Pada permukaannya, pengunjung dapat melihat untaian ayat-ayat Al-Qur’an yang dituangkan melalui seni kaligrafi Arab yang indah. Seluruh karya ini digarap dengan gaya artistik yang khas dan diperkaya dengan berbagai dekorasi Islami yang mendetail.
Sejarah dan Kemegahan Emas Murni Pintu Ka’bah Era Raja Khalid
Pintu asli Ka’bah yang menjadi rujukan saat ini berasal dari masa pemerintahan mendiang Raja Khalid. Karya agung tersebut secara resmi dibuat pada tahun 1979 dengan menggunakan material emas murni. Desainnya menampilkan detail yang sangat halus serta kekayaan ukiran khas Islami di seluruh permukaannya.
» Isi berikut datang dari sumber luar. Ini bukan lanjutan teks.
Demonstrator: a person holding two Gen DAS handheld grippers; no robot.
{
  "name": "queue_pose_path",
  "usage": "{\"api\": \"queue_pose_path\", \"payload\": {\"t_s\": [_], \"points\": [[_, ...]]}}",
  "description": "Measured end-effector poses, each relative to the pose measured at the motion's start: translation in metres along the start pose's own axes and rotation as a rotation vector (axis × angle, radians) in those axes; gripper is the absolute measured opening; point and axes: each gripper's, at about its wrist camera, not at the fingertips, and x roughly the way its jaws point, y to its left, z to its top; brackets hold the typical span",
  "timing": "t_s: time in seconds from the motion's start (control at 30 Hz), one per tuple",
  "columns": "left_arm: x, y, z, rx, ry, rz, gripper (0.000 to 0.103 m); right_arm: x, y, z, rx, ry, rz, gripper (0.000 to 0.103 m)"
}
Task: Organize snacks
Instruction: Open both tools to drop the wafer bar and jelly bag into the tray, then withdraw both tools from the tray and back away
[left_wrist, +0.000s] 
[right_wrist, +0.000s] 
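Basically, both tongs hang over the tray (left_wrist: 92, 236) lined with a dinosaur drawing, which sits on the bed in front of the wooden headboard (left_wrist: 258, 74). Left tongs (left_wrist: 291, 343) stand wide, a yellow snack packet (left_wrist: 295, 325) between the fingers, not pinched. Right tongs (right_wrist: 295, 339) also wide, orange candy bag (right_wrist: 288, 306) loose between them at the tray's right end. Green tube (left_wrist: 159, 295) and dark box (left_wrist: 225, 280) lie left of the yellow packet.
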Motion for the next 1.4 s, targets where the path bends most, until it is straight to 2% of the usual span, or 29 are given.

Termasuk di dalamnya adalah deretan ayat-ayat Al-Qur’an yang menjadi bagian paling krusial dari keseluruhan desain pintu. Hal ini secara mendalam mencerminkan status luhur serta kesucian Ka’bah di hati setiap umat Muslim. Sementara itu, replika yang kini dipamerkan secara khusus menyoroti keindahan kaligrafi Arab sebagai pusat perhatian.
Kaligrafi Arab: Pilar Estetika dan Ketelitian dalam Seni Islam
Seni kaligrafi tersebut merupakan salah satu pilar seni Islam terpenting yang secara historis melekat pada penulisan kitab suci. Ayat-ayat yang diukir disusun dalam sebuah komposisi seimbang yang menunjukkan ketelitian desain serta penguasaan keterampilan yang luar biasa. Terakhir, motif bunga dan geometris yang mengelilingi teks turut memberikan kedalaman visual yang sangat khas dan mempesona.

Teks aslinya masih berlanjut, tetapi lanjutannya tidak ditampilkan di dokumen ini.